Willie Boyd

Personal information
- Full name: William Boyd
- Date of birth: 18 October 1959 (age 66)
- Place of birth: Bellshill, Scotland
- Position: Goalkeeper

Youth career
- Hull City

Senior career*
- Years: Team / Apps / (Gls)
- 1977–1980: Hull City / 0 / (0)
- 1980–1983: Doncaster Rovers / 104 / (0)
- 1983–198?: Grantham Town

= Willie Boyd =

Scottish footballer

William Boyd (born 18 October 1958) is a former footballer who played for Doncaster Rovers as a goalkeeper.

He won Schoolboy Honours and was a Scotland Youth International.

==Senior club career==
===Hull City===
Boyd signed for Hull City in October 1977, but didn't make it to play for the first team.

===Doncaster Rovers===
He was signed by English Division 4 club Doncaster Rovers in February 1980, enabling the club to sell the current keeper, Dennis Peacock, for some much needed funds.

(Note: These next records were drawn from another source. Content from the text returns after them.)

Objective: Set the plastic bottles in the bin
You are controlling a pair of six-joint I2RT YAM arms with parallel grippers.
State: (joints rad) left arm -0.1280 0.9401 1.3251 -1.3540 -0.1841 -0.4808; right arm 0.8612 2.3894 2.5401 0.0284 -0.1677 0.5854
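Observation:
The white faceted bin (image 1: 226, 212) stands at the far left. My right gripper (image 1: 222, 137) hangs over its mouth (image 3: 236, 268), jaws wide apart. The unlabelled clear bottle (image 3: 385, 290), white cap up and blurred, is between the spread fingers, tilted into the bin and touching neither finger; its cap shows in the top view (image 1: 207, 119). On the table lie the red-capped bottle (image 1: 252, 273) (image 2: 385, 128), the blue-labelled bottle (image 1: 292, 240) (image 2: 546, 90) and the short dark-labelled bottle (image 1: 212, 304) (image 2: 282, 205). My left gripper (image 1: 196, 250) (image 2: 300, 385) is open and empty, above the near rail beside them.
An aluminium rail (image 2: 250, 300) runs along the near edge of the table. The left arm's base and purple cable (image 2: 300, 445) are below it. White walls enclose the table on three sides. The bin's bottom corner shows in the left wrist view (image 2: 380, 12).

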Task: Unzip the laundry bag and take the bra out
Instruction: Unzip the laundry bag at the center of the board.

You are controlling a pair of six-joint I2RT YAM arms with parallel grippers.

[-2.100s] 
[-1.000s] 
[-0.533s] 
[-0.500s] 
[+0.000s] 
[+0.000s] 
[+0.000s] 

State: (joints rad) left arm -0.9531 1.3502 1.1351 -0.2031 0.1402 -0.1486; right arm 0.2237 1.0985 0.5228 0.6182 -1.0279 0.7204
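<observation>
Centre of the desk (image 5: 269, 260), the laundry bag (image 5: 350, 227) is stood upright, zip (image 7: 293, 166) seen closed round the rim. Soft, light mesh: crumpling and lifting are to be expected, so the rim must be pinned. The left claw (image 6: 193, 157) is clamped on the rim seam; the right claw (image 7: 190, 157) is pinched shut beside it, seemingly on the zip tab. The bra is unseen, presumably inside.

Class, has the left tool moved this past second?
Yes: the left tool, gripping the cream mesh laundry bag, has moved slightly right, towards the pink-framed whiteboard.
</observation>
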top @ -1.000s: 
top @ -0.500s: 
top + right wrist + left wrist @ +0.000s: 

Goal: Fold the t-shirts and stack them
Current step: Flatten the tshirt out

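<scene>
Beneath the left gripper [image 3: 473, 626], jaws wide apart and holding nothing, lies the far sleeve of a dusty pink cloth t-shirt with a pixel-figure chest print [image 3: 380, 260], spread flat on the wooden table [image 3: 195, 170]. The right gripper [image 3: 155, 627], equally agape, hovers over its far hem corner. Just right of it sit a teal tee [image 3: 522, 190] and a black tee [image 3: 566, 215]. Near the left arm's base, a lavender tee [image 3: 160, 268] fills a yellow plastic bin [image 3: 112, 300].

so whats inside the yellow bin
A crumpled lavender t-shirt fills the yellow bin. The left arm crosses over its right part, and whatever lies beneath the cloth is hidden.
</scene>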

His debut was in a 3–2 defeat at Peterborough United on 22 March 1980. The following season Boyd played in all games bar one as Rovers gained promotion to Division 3.

After making a total of 118 League and Cup appearances, it was at the end of the 1982–83 season that Boyd retired from the professional game hampered by his knee injury, with Dennis Peacock having made a return to the club at the beginning of that season as the first choice keeper.

He went to play amateur football with Grantham Town, and became a HGV driver, remaining in the Doncaster area.